Your task: Make a verbatim copy of the entries below; pictures stay out.

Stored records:

☆ ☆ ☆ ☆

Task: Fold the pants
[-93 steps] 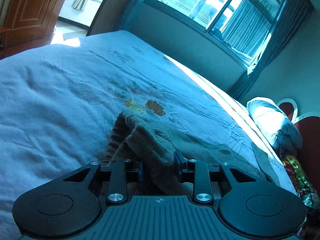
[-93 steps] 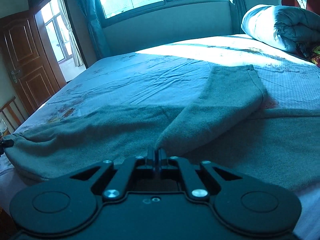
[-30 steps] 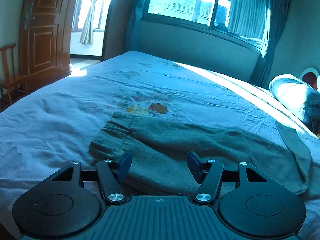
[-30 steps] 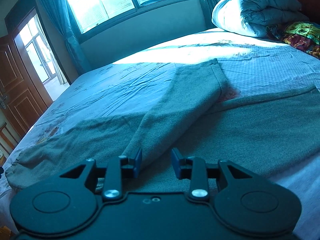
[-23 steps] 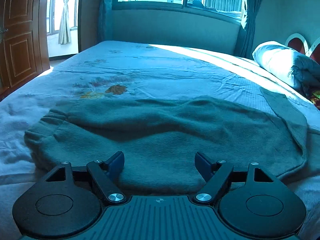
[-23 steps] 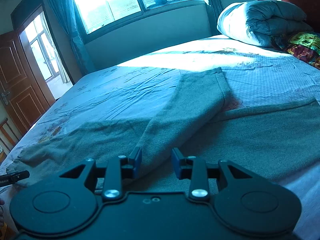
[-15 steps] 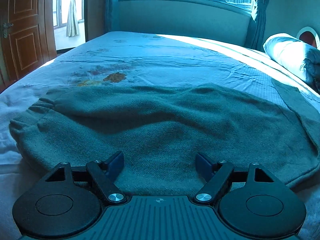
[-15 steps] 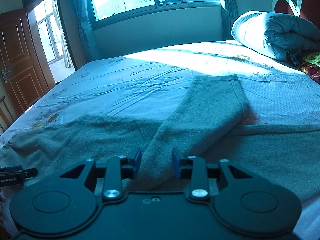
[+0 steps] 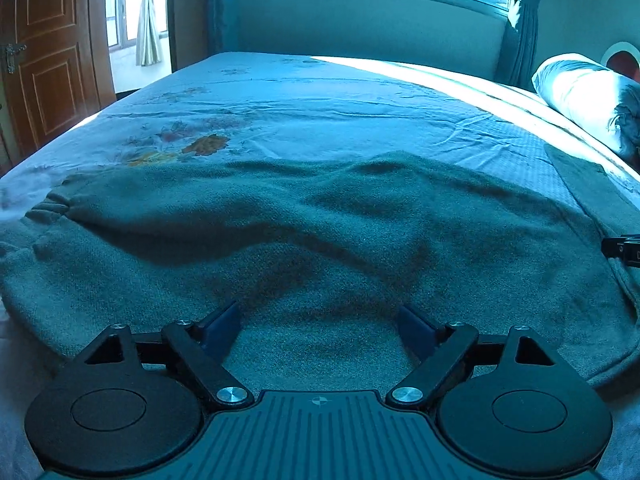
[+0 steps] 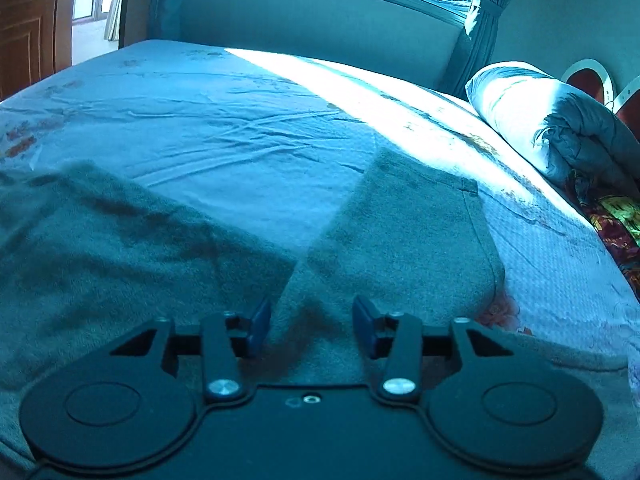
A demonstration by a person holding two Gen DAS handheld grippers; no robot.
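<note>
1. Pants [image 9: 320,240] lie spread on the bed [image 9: 320,120], near its front edge, grey-green fleece with soft ripples across the middle
2. Left gripper [image 9: 320,320]: jaws wide apart, nothing between them, poised low over the near edge of the cloth
3. Right gripper [image 10: 312,324]: jaws partly apart, nothing held; a raised crease of fabric sits in the gap, contact unclear
4. Progress, my judgement: early. One leg [image 10: 416,216] angles away from the other toward the pillow [image 10: 532,120], so the legs are not yet stacked. No compact fold visible
5. Left to do: bring the splayed leg onto its mate, smooth, then fold along the length
6. Orientation: long axis runs left to right across both views, roughly parallel to the near bed edge. Gathered elastic band [image 9: 48,208] sits at the far left in the left view; whether waist or cuff, I cannot tell. The free leg points up and right, hem toward the pillow
7. Right gripper tip shows at the right margin of the left view, just beside the cloth edge
</note>
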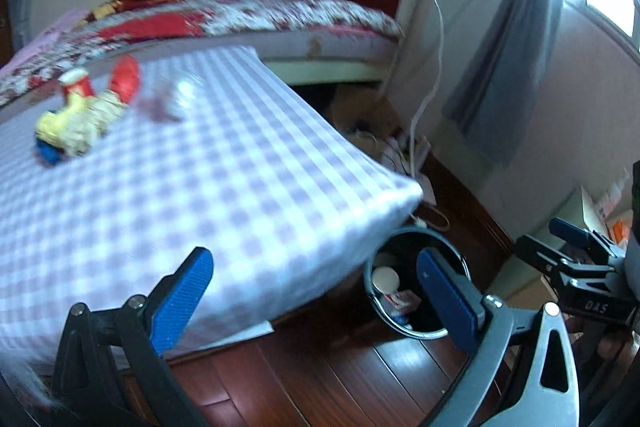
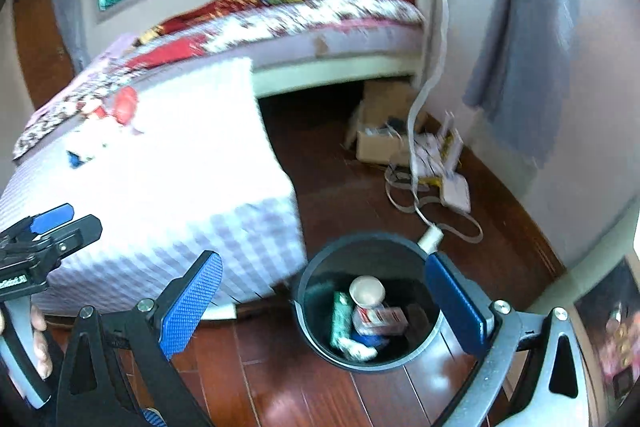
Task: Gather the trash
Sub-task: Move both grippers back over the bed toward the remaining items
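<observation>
Left wrist view shows the remaining trash [image 1: 86,115], a red cup, a red piece and yellow-and-blue wrappers, bunched at the far left of the checked table [image 1: 240,163], ahead and to the left of the left gripper [image 1: 316,291], whose fingers stand apart and empty. The right gripper [image 2: 324,303], also spread with nothing between its pads, hovers over the bin [image 2: 366,301] on the floor by the table's corner, already holding a cup and packets. Judging by this, the left hand is nearer the pile.
</observation>
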The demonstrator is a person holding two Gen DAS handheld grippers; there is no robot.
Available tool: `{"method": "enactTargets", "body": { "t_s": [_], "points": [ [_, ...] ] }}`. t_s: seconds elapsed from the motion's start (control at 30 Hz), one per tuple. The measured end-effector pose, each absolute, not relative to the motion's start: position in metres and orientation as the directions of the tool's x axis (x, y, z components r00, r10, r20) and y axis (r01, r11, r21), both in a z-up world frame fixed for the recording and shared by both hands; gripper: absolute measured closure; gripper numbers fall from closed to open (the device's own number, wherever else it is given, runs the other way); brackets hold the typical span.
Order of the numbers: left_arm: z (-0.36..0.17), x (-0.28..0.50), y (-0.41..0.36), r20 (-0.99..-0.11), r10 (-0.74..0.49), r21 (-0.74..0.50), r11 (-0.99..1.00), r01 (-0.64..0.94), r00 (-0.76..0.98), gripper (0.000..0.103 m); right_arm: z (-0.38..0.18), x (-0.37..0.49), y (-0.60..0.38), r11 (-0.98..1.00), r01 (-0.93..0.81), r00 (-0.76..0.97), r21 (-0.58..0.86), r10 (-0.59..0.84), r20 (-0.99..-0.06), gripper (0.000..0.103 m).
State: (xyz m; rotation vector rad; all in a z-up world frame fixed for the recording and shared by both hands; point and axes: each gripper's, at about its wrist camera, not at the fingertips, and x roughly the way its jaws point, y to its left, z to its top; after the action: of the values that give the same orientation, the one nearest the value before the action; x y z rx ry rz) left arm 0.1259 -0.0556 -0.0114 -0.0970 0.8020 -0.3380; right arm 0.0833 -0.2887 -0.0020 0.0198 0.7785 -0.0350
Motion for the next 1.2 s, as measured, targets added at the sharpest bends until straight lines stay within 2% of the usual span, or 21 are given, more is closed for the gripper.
{"method": "enactTargets", "body": {
  "t_s": [0.43,0.7,0.9,1.03,1.2],
  "points": [
    [0.031,0.121,0.056,-0.584,-0.179,-0.167,0.981,0.099,0.792,0.001,0.065,0.112,-0.159,0.977,-0.212,0.79,-0.015,0.162,-0.591,0.001],
    [0.023,0.136,0.129,-0.598,-0.08,-0.146,0.989,-0.01,0.798,0.001,0.063,0.149,-0.113,0.958,-0.283,0.78,0.035,0.252,-0.573,0.001],
    [0.009,0.157,0.168,-0.619,-0.03,-0.142,0.987,-0.074,0.785,0.001,0.053,0.184,-0.084,0.96,-0.28,0.756,-0.01,0.214,-0.618,0.001],
    [-0.002,0.176,0.194,-0.639,0.001,-0.143,0.982,-0.121,0.769,0.004,0.04,0.214,-0.071,0.955,-0.298,0.737,0.0,0.23,-0.636,0.001],
    [-0.016,0.208,0.216,-0.662,-0.006,-0.159,0.978,-0.133,0.749,0.019,0.025,0.25,-0.053,0.944,-0.33,0.716,-0.02,0.236,-0.657,0.001]
  ]
}}
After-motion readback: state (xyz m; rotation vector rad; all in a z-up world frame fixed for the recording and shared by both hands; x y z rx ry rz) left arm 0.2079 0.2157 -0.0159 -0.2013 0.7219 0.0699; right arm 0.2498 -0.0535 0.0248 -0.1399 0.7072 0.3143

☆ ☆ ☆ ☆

Solution for this task:
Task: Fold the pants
[-93 steps] 
[-93 steps] 
[-30 steps] 
[-30 steps] 
[-23 steps] 
[-23 steps] 
[-15 steps] 
[-15 steps] 
[+0 steps] 
[+0 steps] 
A demonstration by a person holding two Gen DAS handheld grippers; no robot.
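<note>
1. Pants [image 9: 320,240] lie spread on the bed [image 9: 320,120], near its front edge, grey-green fleece with soft ripples across the middle
2. Left gripper [image 9: 320,320]: jaws wide apart, nothing between them, poised low over the near edge of the cloth
3. Right gripper [image 10: 312,324]: jaws partly apart, nothing held; a raised crease of fabric sits in the gap, contact unclear
4. Progress, my judgement: early. One leg [image 10: 416,216] angles away from the other toward the pillow [image 10: 532,120], so the legs are not yet stacked. No compact fold visible
5. Left to do: bring the splayed leg onto its mate, smooth, then fold along the length
6. Orientation: long axis runs left to right across both views, roughly parallel to the near bed edge. Gathered elastic band [image 9: 48,208] sits at the far left in the left view; whether waist or cuff, I cannot tell. The free leg points up and right, hem toward the pillow
7. Right gripper tip shows at the right margin of the left view, just beside the cloth edge
</note>
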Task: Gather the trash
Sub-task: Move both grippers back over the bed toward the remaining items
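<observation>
Left wrist view shows the remaining trash [image 1: 86,115], a red cup, a red piece and yellow-and-blue wrappers, bunched at the far left of the checked table [image 1: 240,163], ahead and to the left of the left gripper [image 1: 316,291], whose fingers stand apart and empty. The right gripper [image 2: 324,303], also spread with nothing between its pads, hovers over the bin [image 2: 366,301] on the floor by the table's corner, already holding a cup and packets. Judging by this, the left hand is nearer the pile.
</observation>
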The demonstrator is a person holding two Gen DAS handheld grippers; there is no robot.
Available tool: `{"method": "enactTargets", "body": { "t_s": [_], "points": [ [_, ...] ] }}`. t_s: seconds elapsed from the motion's start (control at 30 Hz), one per tuple. The measured end-effector pose, each absolute, not relative to the motion's start: position in metres and orientation as the directions of the tool's x axis (x, y, z components r00, r10, r20) and y axis (r01, r11, r21), both in a z-up world frame fixed for the recording and shared by both hands; gripper: absolute measured closure; gripper numbers fall from closed to open (the device's own number, wherever else it is given, runs the other way); brackets hold the typical span.
Order of the numbers: left_arm: z (-0.36..0.17), x (-0.28..0.50), y (-0.41..0.36), r20 (-0.99..-0.11), r10 (-0.74..0.49), r21 (-0.74..0.50), r11 (-0.99..1.00), r01 (-0.64..0.94), r00 (-0.76..0.98), gripper (0.000..0.103 m); right_arm: z (-0.38..0.18), x (-0.37..0.49), y (-0.60..0.38), r11 (-0.98..1.00), r01 (-0.93..0.81), r00 (-0.76..0.97), r21 (-0.58..0.86), r10 (-0.59..0.84), r20 (-0.99..-0.06), gripper (0.000..0.103 m).
State: (xyz m; rotation vector rad; all in a z-up world frame fixed for the recording and shared by both hands; point and axes: each gripper's, at about its wrist camera, not at the fingertips, and x roughly the way its jaws point, y to its left, z to its top; after the action: of the values that give the same orientation, the one nearest the value before the action; x y z rx ry rz) left arm 0.1259 -0.0556 -0.0114 -0.0970 0.8020 -0.3380; right arm 0.0833 -0.2887 -0.0020 0.0198 0.7785 -0.0350
Motion for the next 1.2 s, as measured, targets added at the sharpest bends until straight lines stay within 2% of the usual span, or 21 are given, more is closed for the gripper.
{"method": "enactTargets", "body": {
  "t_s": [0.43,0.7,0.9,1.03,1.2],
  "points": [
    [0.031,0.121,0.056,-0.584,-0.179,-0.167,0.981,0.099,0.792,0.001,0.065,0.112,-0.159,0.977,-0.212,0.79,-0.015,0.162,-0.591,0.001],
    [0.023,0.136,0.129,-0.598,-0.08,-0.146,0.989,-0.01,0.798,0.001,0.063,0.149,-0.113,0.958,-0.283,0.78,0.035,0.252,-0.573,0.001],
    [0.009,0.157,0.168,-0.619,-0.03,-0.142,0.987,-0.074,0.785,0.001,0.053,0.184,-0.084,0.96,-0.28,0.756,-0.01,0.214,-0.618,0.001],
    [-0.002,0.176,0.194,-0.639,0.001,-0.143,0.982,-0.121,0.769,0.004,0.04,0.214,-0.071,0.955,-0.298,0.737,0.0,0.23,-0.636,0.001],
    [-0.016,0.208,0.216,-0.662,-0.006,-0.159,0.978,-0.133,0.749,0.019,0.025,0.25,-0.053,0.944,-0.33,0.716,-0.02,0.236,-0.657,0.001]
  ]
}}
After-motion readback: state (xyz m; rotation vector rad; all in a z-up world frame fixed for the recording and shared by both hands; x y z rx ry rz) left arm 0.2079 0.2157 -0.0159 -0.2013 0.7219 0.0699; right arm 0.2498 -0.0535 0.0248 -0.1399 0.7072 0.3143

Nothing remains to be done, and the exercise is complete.